## SUPPLIED MATERIAL:
►

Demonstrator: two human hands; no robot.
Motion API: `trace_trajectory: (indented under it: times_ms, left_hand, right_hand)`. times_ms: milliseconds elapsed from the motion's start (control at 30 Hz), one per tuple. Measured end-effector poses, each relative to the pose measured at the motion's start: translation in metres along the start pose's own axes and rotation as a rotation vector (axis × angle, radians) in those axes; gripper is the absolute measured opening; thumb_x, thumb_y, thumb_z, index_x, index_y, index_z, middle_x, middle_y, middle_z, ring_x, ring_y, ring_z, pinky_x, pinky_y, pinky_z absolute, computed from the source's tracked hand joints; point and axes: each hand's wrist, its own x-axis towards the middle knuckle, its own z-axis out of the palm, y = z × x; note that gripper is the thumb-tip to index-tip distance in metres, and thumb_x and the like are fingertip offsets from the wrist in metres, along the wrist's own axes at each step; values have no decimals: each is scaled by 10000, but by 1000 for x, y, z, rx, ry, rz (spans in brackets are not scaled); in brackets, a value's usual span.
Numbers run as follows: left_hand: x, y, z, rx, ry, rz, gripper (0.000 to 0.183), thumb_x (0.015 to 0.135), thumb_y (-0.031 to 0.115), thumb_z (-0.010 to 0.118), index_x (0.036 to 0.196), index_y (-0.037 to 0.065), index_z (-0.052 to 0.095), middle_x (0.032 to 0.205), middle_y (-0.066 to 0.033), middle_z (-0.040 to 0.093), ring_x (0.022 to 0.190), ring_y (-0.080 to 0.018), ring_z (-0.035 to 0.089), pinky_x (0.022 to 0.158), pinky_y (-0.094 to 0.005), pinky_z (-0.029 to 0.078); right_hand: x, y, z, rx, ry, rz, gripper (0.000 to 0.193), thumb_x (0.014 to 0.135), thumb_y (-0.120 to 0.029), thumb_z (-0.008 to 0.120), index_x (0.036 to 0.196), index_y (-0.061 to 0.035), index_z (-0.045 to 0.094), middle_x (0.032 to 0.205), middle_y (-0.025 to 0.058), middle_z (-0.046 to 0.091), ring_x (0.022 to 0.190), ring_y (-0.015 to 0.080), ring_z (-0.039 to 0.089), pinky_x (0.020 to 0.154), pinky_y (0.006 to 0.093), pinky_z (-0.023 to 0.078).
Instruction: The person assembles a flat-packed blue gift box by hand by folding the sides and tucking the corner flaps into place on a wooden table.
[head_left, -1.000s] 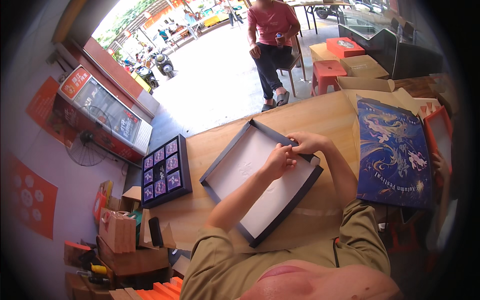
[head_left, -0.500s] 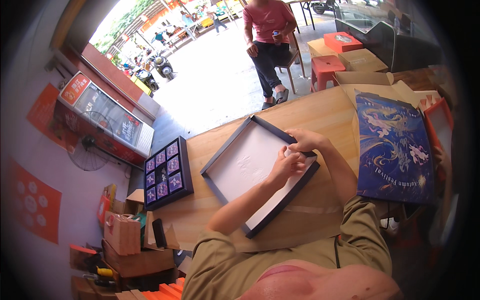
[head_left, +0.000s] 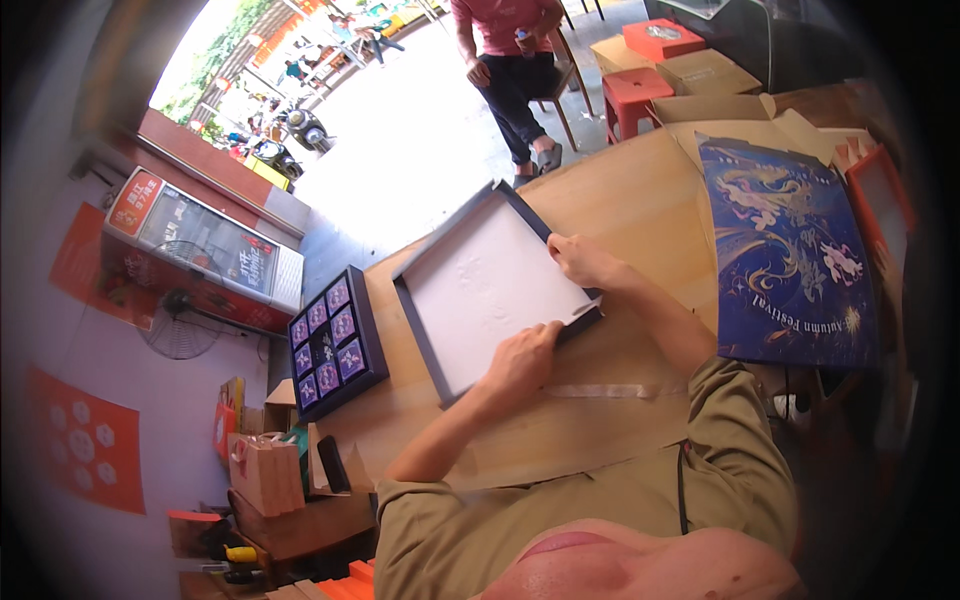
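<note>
The left hand (head_left: 525, 360) has its fingers bent over the near wall of a shallow box (head_left: 470, 275), gripping it and covering a stretch of that wall; its thumb is hard to make out. The box lies open side up on the wooden table (head_left: 630, 215), dark outside and white inside, with faint raised marks on its floor that are too pale to read. The right hand (head_left: 583, 262) closes on the right-hand wall, its fingertips hidden. A translucent strip (head_left: 600, 391) lies just beside, its nature unclear. To the left sits a dark tray (head_left: 371, 335) of purple packets, well apart from the hands. On the right, a blue printed panel (head_left: 790, 250) hides part of an opened carton (head_left: 715, 108), and an orange-red tray (head_left: 868, 165) fades into the dark rim. Beyond the table stand a fan (head_left: 180, 325), a glass-fronted cooler (head_left: 215, 245) and a red stool (head_left: 635, 92); the upper edge cuts off a seated person's head (head_left: 510, 75).
</note>
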Motion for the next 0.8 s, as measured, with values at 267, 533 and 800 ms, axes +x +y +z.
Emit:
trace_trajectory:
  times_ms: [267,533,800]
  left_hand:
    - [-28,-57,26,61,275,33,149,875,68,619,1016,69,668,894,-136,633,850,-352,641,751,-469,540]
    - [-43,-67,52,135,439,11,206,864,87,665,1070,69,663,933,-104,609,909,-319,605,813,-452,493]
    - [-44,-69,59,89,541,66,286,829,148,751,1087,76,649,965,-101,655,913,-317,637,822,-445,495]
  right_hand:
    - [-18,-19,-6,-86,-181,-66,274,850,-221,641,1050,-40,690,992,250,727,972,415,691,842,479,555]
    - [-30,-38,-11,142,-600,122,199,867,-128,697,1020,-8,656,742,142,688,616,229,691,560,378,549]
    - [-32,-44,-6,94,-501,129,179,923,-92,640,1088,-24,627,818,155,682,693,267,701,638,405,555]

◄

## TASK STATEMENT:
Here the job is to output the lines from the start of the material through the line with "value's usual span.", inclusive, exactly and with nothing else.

## PROBLEM SOLUTION:
Demonstrator: two human hands; no robot.
Motion API: `trace_trajectory: (indented under it: times_ms, left_hand, right_hand)`. times_ms: milliseconds elapsed from the motion's start (control at 30 Hz), one per tuple. Measured end-effector poses, each relative to the pose measured at the motion's start: translation in metres along the start pose's own axes and rotation as a rotation vector (axis × angle, radians) in those axes; gripper is the absolute measured opening; thumb_x, thumb_y, thumb_z, index_x, index_y, index_z, middle_x, middle_y, middle_z, ring_x, ring_y, ring_z, pinky_x, pinky_y, pinky_z absolute, computed from the source's tracked hand joints; point and axes: each hand's wrist, its own x-axis towards the middle knuckle, its own z-axis out of the palm, y = z × x; note that gripper is the thumb-tip to index-tip distance in metres, and thumb_x and the like are fingertip offsets from the wrist in metres, along the wrist's own axes at each step; values have no decimals: each is scaled by 10000, but by 1000 for x, y, z, rx, ry, rz (spans in brackets are not scaled); in brackets, a value's usual span.

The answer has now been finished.